[Problem to solve]
Apart from the images, every record below must be given again without alteration.

(Stored items)
■ ■ ■ ■ ■

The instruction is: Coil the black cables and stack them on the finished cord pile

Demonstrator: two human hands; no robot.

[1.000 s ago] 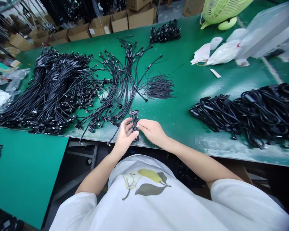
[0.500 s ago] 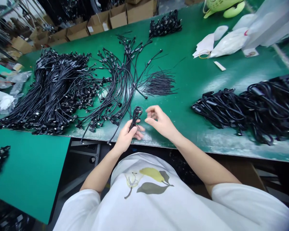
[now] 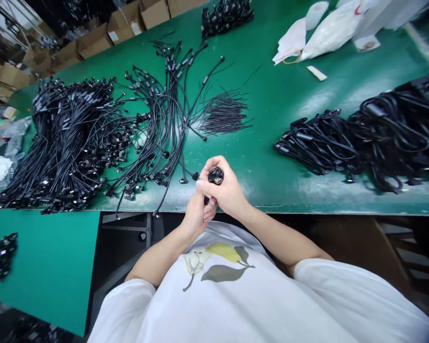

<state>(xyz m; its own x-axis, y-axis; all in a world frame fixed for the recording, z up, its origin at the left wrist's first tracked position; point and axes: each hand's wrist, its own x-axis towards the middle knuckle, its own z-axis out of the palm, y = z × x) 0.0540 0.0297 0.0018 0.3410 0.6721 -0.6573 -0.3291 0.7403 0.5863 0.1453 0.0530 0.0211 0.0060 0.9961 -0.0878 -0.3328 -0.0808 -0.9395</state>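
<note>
A coiled black cable [image 3: 215, 176] is between my two hands, just over the front edge of the table. My right hand [image 3: 227, 188] wraps around its upper part, with the loop end showing above the fingers. Below it, my left hand [image 3: 197, 209] is closed around the lower part of the same bundle. The hands touch, and most of the cable is hidden by the fingers. Just beyond them lie a loose spread of black cables [image 3: 171, 114] and a pile of short black ties [image 3: 225, 113].
A thick heap of uncoiled black cables [image 3: 75, 124] covers the left of the green table [image 3: 260, 157]. Coiled cables [image 3: 364, 138] are piled at the right. At the back are another black bundle [image 3: 227, 18] and a white plastic bag [image 3: 331, 31]. Cardboard boxes [image 3: 125, 21] line the far edge.
My right hand was apart from the bundle and has moved in to close around it. The coil has turned in my hands, its end now facing up. The view has shifted a little.
</note>
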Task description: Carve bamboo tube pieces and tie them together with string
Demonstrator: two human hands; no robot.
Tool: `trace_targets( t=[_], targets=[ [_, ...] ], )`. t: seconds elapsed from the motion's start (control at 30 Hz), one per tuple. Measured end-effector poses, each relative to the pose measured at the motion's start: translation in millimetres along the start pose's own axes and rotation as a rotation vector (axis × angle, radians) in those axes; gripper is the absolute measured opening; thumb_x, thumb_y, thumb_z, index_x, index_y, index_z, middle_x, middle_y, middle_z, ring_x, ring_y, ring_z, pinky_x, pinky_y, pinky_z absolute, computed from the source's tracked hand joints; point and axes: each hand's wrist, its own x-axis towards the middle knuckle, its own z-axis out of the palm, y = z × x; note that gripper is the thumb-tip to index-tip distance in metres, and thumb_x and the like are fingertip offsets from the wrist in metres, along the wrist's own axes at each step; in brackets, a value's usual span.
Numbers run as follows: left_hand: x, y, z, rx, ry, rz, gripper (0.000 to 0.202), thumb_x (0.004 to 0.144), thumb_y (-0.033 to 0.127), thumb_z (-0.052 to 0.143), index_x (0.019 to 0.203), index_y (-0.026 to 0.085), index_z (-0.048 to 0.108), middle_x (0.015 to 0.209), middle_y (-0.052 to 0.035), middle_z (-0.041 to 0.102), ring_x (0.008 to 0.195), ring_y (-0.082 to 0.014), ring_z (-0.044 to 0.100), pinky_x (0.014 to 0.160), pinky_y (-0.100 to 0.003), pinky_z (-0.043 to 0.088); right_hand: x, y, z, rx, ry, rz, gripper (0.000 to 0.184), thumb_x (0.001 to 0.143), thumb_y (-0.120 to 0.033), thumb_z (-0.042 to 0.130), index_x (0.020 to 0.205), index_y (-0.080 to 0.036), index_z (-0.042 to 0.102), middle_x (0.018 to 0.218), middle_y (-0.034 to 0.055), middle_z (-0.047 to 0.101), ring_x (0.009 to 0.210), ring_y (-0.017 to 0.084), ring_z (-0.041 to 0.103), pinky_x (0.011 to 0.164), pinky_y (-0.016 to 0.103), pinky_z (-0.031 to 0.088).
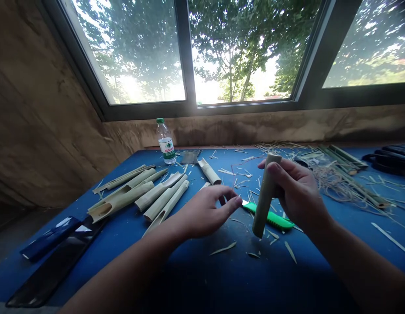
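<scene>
My right hand (299, 187) is closed around a pale green bamboo tube (264, 205), held nearly upright above the table, thumb on its near side. My left hand (209, 209) hovers to the left, its fingers loosely curled and apart, with nothing visible in them. A green-handled utility knife (279, 220) lies on the table behind the tube, which hides part of its handle. Its blade end appears beside my left thumb; whether they touch I cannot tell. A short cut bamboo piece (209, 171) lies beyond my left hand. Thin bamboo slivers (223, 248) are scattered below.
Several cut bamboo pieces (127, 198) lie on the left of the blue table (196, 279). Nearby are a dark blue object (52, 237) and a glossy black flat object (55, 266). A water bottle (166, 144) stands behind. Shavings (333, 179) and split bamboo (348, 159) are at right.
</scene>
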Motion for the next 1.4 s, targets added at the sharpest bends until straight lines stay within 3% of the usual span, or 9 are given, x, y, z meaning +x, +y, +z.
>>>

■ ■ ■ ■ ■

[Reply to the exercise]
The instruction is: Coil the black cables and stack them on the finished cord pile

Demonstrator: two human hands; no robot.

[1.000 s ago] 
[0.500 s ago] 
[now] 

<state>(xyz m; its own x-axis, y-axis; all in a world frame fixed for the recording, z up, its origin at the left wrist's first tracked position; point and axes: each hand's wrist, its own x-axis towards the middle knuckle, its own z-axis out of the palm, y = z × x) 0.0540 0.0297 0.0018 0.3410 0.6721 -0.6573 -0.3291 0.7403 0.5863 0.1453 0.0530 0.0211 0.0060 0.9961 -0.0878 -0.3328 -0.0808 -0.9395</state>
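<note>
A coiled black cable [image 3: 215, 176] is between my two hands, just over the front edge of the table. My right hand [image 3: 227, 188] wraps around its upper part, with the loop end showing above the fingers. Below it, my left hand [image 3: 197, 209] is closed around the lower part of the same bundle. The hands touch, and most of the cable is hidden by the fingers. Just beyond them lie a loose spread of black cables [image 3: 171, 114] and a pile of short black ties [image 3: 225, 113].
A thick heap of uncoiled black cables [image 3: 75, 124] covers the left of the green table [image 3: 260, 157]. Coiled cables [image 3: 364, 138] are piled at the right. At the back are another black bundle [image 3: 227, 18] and a white plastic bag [image 3: 331, 31]. Cardboard boxes [image 3: 125, 21] line the far edge.
My right hand was apart from the bundle and has moved in to close around it. The coil has turned in my hands, its end now facing up. The view has shifted a little.
</note>
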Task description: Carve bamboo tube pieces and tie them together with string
Demonstrator: two human hands; no robot.
Tool: `trace_targets( t=[_], targets=[ [_, ...] ], )`. t: seconds elapsed from the motion's start (control at 30 Hz), one per tuple. Measured end-effector poses, each relative to the pose measured at the motion's start: translation in millimetres along the start pose's own axes and rotation as a rotation vector (axis × angle, radians) in those axes; gripper is the absolute measured opening; thumb_x, thumb_y, thumb_z, index_x, index_y, index_z, middle_x, middle_y, middle_z, ring_x, ring_y, ring_z, pinky_x, pinky_y, pinky_z absolute, computed from the source's tracked hand joints; point and axes: each hand's wrist, its own x-axis towards the middle knuckle, its own z-axis out of the palm, y = z × x; note that gripper is the thumb-tip to index-tip distance in metres, and thumb_x and the like are fingertip offsets from the wrist in metres, along the wrist's own axes at each step; in brackets, a value's usual span.
Numbers run as follows: left_hand: x, y, z, rx, ry, rz, gripper (0.000 to 0.202), thumb_x (0.004 to 0.144), thumb_y (-0.033 to 0.127), thumb_z (-0.052 to 0.143), index_x (0.019 to 0.203), index_y (-0.026 to 0.085), index_z (-0.048 to 0.108), middle_x (0.015 to 0.209), middle_y (-0.052 to 0.035), middle_z (-0.041 to 0.102), ring_x (0.008 to 0.195), ring_y (-0.082 to 0.014), ring_z (-0.044 to 0.100), pinky_x (0.014 to 0.160), pinky_y (-0.100 to 0.003), pinky_z (-0.043 to 0.088); right_hand: x, y, z, rx, ry, rz, gripper (0.000 to 0.184), thumb_x (0.001 to 0.143), thumb_y (-0.120 to 0.033), thumb_z (-0.042 to 0.130), index_x (0.020 to 0.205), index_y (-0.080 to 0.036), index_z (-0.042 to 0.102), middle_x (0.018 to 0.218), middle_y (-0.034 to 0.055), middle_z (-0.047 to 0.101), ring_x (0.009 to 0.210), ring_y (-0.017 to 0.084), ring_z (-0.041 to 0.103), pinky_x (0.011 to 0.164), pinky_y (-0.016 to 0.103), pinky_z (-0.031 to 0.088).
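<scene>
My right hand (299, 187) is closed around a pale green bamboo tube (264, 205), held nearly upright above the table, thumb on its near side. My left hand (209, 209) hovers to the left, its fingers loosely curled and apart, with nothing visible in them. A green-handled utility knife (279, 220) lies on the table behind the tube, which hides part of its handle. Its blade end appears beside my left thumb; whether they touch I cannot tell. A short cut bamboo piece (209, 171) lies beyond my left hand. Thin bamboo slivers (223, 248) are scattered below.
Several cut bamboo pieces (127, 198) lie on the left of the blue table (196, 279). Nearby are a dark blue object (52, 237) and a glossy black flat object (55, 266). A water bottle (166, 144) stands behind. Shavings (333, 179) and split bamboo (348, 159) are at right.
</scene>
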Motion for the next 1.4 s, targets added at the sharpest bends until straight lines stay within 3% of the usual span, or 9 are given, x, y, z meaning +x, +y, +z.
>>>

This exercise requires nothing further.